Until the introduction of association mapping, QTL identification has been pursued via linkage mapping based on the evaluation of biparental populations of recombinant inbred lines (RILs). Notably, the availability of maps obtained with different crosses and sharing common polymorphisms allows for the construction of a consensus map (Maccaferri et al. 2014) that in turn enables an even more accurate comparative analysis (e.g. meta-analysis) of QTL positions.
Association mapping (AM) based on sets of unrelated accessions provides additional opportunities to identify the loci (genes and/or QTLs) for target traits. In durum wheat, the evaluation of a panel of elite accessions characterized by high LD (>1 cM) has allowed for a genome-wide search using a limited number of markers (Maccaferri et al. 2005, 2011). Although AM has mostly targeted traits with a genetic basis less complex than drought tolerance (e.g. resistance to biotic stress), some studies have targeted drought-adaptative traits and grain yield in durum wheat grown under varying water regimes (Sanguineti et al. 2007; Maccaferri et al. 2011; Canè et al. 2014; Graziani et al. 2014).

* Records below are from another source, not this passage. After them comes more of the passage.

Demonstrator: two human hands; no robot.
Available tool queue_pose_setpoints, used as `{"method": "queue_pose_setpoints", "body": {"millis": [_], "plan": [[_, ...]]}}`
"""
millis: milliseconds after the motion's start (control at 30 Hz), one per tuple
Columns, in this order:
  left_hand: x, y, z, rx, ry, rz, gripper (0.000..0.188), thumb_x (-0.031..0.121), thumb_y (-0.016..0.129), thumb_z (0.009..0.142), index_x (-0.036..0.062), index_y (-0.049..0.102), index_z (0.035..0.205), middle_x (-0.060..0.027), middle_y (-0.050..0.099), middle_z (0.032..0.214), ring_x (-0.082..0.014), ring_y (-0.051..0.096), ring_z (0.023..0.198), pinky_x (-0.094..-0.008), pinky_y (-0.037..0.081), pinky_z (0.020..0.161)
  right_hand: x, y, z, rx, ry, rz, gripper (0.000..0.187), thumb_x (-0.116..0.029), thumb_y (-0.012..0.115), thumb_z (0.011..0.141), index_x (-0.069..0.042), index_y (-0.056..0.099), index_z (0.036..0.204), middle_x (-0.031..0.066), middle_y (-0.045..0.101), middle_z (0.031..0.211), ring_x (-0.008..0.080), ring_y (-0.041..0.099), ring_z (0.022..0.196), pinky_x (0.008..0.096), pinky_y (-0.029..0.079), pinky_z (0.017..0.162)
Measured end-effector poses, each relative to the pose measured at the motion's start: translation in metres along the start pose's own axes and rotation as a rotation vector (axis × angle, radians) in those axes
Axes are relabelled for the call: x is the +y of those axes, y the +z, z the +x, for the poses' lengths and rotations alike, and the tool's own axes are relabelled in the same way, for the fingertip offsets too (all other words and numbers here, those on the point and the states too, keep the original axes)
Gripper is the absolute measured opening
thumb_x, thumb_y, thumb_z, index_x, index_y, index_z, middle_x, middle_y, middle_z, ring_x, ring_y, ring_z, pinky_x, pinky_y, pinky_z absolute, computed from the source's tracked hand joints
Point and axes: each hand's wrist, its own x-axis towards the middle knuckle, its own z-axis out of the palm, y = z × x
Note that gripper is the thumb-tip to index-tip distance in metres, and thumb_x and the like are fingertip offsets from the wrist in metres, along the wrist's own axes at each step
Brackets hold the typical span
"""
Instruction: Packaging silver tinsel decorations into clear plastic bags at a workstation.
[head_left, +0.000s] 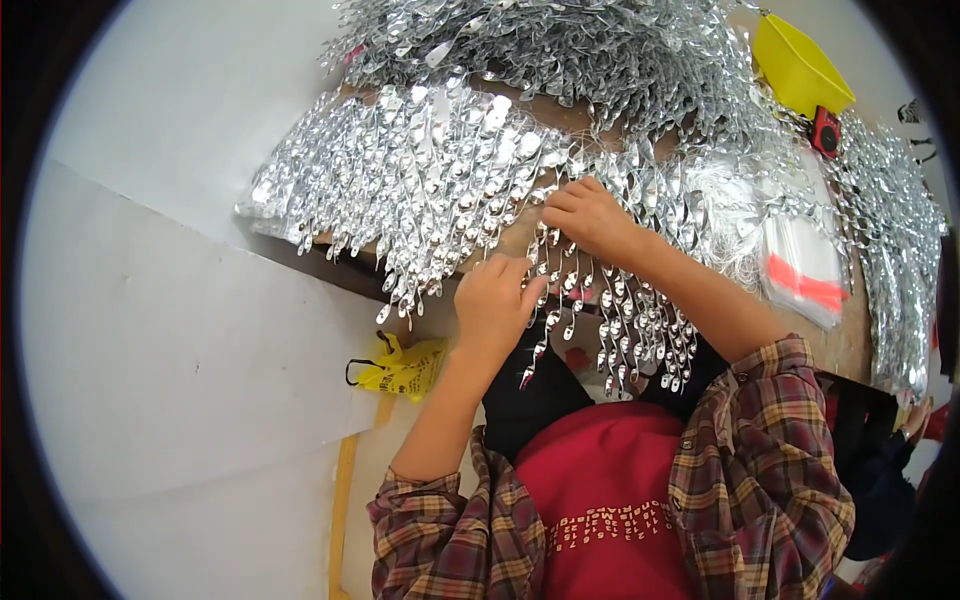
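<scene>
Shiny silver spiral strands (400, 190) lie side by side over the table, many hanging off its near edge. My right hand (595, 220) is closed at the fingertips on the upper part of one strand, close above the table edge. Lower and to the left, my left hand (493, 305) has its thumb and fingers closed around a strand next to it. A hanging spiral strand (540, 350) runs down between my hands toward my lap. The fingertips partly hide where each hand grips. More hanging strands (645, 335) dangle below my right forearm.
A thick heap of silver strands (550, 50) covers the table's far side. Clear plastic bags with a red-orange band (805, 270) lie at right, near a yellow basin (798, 65) and a small red device (825, 131). A yellow plastic bag (405, 370) hangs below the left edge.
</scene>
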Motion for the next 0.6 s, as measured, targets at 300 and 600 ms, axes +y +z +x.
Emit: {"method": "queue_pose_setpoints", "body": {"millis": [300,600], "plan": [[-0.009,0.016,0.001,0.013,-0.071,0.029,0.018,0.01,0.064,0.076,0.0079,0.065,0.094,-0.0091,0.062,0.076,-0.0278,0.059,0.071,-0.0365,0.047,0.065,0.001,-0.001,-0.005,0.005,-0.006,0.015,0.017,-0.009,0.058,0.072,-0.015,0.059,0.088,-0.0015,0.055,0.09,0.0178,0.053,0.089,0.0328,0.039,0.08],[-0.015,0.012,0.009,0.121,-0.066,0.074,0.015,0.007,0.06,0.076,0.0083,0.065,0.09,-0.0079,0.062,0.075,-0.0275,0.058,0.067,-0.0387,0.046,0.062,0.004,0.001,-0.008,0.017,0.006,0.044,0.017,-0.008,0.058,0.074,-0.016,0.061,0.09,-0.0024,0.058,0.094,0.0169,0.054,0.09,0.0319,0.039,0.078]]}}
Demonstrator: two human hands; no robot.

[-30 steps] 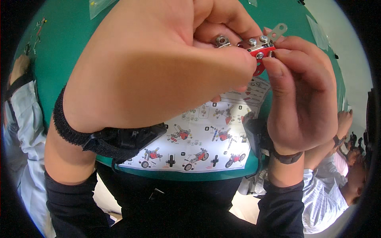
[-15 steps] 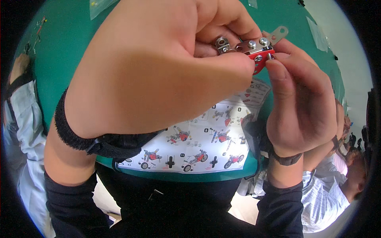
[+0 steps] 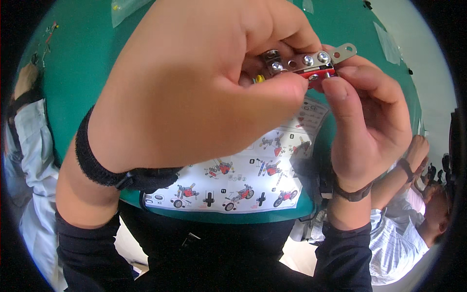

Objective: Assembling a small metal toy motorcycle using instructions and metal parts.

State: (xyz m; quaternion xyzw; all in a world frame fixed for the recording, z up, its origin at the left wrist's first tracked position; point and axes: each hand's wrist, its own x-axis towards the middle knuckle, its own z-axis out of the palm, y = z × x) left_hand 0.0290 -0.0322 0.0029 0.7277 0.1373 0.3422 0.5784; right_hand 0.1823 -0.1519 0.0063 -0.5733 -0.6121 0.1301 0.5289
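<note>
My left hand (image 3: pixel 204 92) is closed round a small metal model assembly (image 3: pixel 292 63), pinching it between thumb and fingers. The assembly has silver perforated strips with round-headed screws, a red plate (image 3: pixel 316 74) underneath, and a yellow bit (image 3: pixel 259 78) showing by the palm. One strip's rounded end (image 3: pixel 347 50) sticks out to the right. My right hand (image 3: pixel 372 121) pinches a small silver screw (image 3: pixel 327 75) between thumb and forefinger, at the red plate's right end. Whether the screw has entered a hole I cannot tell. My left fingers hide part of the assembly.
Below my hands a printed instruction sheet (image 3: pixel 238 177) with model motorbike drawings lies on the green table (image 3: pixel 73 78). Clear plastic bags (image 3: pixel 386 43) lie at the far edges. One person's hand (image 3: pixel 27 80) rests at the left; another person (image 3: pixel 399 243) sits at the right.
The assembly has tilted in my left hand, so less of the red plate shows and the yellow bit has come into view. My right thumb and the screw have shifted slightly left and down.
</note>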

Notwithstanding the clear advantages of AM as compared to biparental linkage mapping, a major limitation of the former is the high rate of false positives (i.e. Type-I error rate) due to the presence of hidden population structure. Additionally, for highly integrative and functionally complex traits such as yield, particularly under drought conditions, the effectiveness of AM is reduced by the fact that different genotypes may show similar phenotypes due to trait compensation (e.g. yield components), which inevitably undermines the identification of significant markertrait association. Although the number of studies is clearly too limited to draw more certain conclusions on the validity of AM in identifying QTLs for yield, the results reported by Maccaferri et al. (2008, 2011) in durum wheat suggest that the identification of yield QTLs under different water regimes should also be pursued via biparental mapping. This is particularly true whenever the investigated trait (e.g. yield under drought conditions) is strongly influenced by flowering time, in which case the overwhelming effects on yield of this phenological covariate will overshadow the effects due to the action of yield per se QTLs, hence reducing the possibility of identifying them.